Implication 4. Reflect additional key design principles
The scan and gap analysis highlight core principles that must be followed in the development of the Guide.
Focus on Actions
The Guide must be actionable. Many strategies and opportunities identified for engaging patients and family members in quality and safety simply provide information, which might be necessary for action but is not sufficient. In developing and refining strategies and interventions, the materials in the Guide must focus on actions that can be taken, present clear steps to take those actions, and provide support to do so to ensure that patients and family members are full partners, not just recipients of information or recipients of an intervention.
Include Testing and Evaluation of the Guide and Involve the Target Audiences in Its Development, Testing, and Evaluation
Supporting patient and family engagement in hospital quality and safety is in a nascent stage of development. While this field builds on findings and lessons learned from more substantially developed fields, such as shared decisionmaking and patient-provider communication, relatively less strong, empirical research exists to guide ideal approaches in this area. Existing strategies and approaches to patient and family engagement lack clear evidence; thus, we must rely on our own testing, piloting, and evaluation to provide this evidence.

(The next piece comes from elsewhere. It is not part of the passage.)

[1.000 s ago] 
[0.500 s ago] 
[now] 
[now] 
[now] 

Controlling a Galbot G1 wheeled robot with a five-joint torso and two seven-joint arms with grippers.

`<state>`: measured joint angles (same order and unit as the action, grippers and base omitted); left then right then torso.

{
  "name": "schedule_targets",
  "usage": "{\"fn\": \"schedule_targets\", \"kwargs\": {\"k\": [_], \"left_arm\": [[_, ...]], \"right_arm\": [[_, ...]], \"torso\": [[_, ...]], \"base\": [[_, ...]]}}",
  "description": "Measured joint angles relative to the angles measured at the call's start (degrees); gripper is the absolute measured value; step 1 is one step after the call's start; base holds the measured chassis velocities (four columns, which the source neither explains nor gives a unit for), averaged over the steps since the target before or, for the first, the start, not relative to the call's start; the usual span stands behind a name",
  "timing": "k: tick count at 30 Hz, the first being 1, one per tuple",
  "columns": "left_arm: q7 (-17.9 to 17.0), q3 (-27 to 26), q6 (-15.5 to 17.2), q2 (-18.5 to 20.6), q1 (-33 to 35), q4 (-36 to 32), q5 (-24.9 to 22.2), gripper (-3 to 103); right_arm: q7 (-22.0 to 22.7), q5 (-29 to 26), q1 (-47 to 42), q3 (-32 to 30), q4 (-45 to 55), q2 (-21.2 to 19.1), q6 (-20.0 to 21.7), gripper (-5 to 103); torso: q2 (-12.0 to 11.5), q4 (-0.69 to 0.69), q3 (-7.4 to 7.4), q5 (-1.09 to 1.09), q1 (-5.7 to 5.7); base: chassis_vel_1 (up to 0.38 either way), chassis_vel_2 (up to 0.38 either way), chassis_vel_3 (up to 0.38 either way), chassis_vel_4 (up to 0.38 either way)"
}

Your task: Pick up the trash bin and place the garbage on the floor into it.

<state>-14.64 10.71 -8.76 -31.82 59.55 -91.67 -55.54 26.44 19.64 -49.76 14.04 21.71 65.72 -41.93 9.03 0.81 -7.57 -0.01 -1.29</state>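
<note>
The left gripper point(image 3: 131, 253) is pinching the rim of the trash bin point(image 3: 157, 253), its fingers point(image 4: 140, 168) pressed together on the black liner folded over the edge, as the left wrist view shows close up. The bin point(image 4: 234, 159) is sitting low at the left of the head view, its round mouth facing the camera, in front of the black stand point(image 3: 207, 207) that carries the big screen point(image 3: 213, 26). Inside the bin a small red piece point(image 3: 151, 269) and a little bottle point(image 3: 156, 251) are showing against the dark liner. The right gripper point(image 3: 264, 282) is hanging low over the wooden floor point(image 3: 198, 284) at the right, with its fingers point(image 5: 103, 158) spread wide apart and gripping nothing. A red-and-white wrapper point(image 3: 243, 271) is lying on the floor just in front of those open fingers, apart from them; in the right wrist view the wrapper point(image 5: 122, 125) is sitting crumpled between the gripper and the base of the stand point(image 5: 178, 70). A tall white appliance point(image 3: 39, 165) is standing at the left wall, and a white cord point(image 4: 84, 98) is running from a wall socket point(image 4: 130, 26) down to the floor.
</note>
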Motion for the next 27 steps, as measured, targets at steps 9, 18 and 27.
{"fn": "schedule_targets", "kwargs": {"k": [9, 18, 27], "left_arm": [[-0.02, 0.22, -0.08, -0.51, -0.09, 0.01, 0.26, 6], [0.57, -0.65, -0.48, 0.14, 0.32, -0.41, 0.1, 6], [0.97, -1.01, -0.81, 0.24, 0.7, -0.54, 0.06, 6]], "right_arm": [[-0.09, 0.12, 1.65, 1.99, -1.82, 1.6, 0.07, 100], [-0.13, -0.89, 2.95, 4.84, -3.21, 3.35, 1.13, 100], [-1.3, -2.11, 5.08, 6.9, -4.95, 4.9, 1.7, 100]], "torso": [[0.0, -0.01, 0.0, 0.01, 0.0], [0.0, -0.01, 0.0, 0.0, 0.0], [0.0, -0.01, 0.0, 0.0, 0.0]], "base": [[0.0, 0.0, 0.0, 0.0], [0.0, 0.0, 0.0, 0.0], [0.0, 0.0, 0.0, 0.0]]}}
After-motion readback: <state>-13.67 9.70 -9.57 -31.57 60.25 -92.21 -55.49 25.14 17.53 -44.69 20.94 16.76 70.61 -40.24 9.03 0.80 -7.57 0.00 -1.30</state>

Implication 5. Provide Strong Implementation Guidance
Although there was limited implementation information on the specific tools and strategies used in the patient and family engagement efforts, the literature on organizational context specifies key pre-implementation and implementation steps during quality improvement activities. The Guide will need to provide guidance on these key activities for each potential strategy to support hospital implementation. It also should supply information and tools to help senior management understand why these strategies are important.
In addition, a key component of the implementation materials must be guidance about why it is important and beneficial to undertake the interventions in the Guide. The supporting materials must clearly identify the benefits to patients, family members, health professionals, and hospitals. These benefits also must be conveyed through the dissemination of the Guide. Although many organizations and individuals have expressed an interest in the Guide, we also cannot assume that people and organizations will value and understand how to use the Guide just because we create it. We must provide the appropriate motivation to make this effort a priority for hospitals.
Implication 6. Assess the Need for Implementation Support
Given how new and challenging this engagement is likely to be for individuals and organizations, we anticipate that technical assistance will be necessary to support patients, families, and organizations to most effectively implement the Guide. In addition, and just as importantly, even though many organizations and individuals may be able to initiate change, it may be difficult for them to sustain the change over the long term. Technical assistance activities can help assess possible challenges in sustaining true patient and family partnering and engagement with hospitals on quality and safety and support long-term progress on these goals.
The need for technical assistance will be an ongoing focus of inquiry with organizations that participate in testing, piloting, evaluation, and dissemination.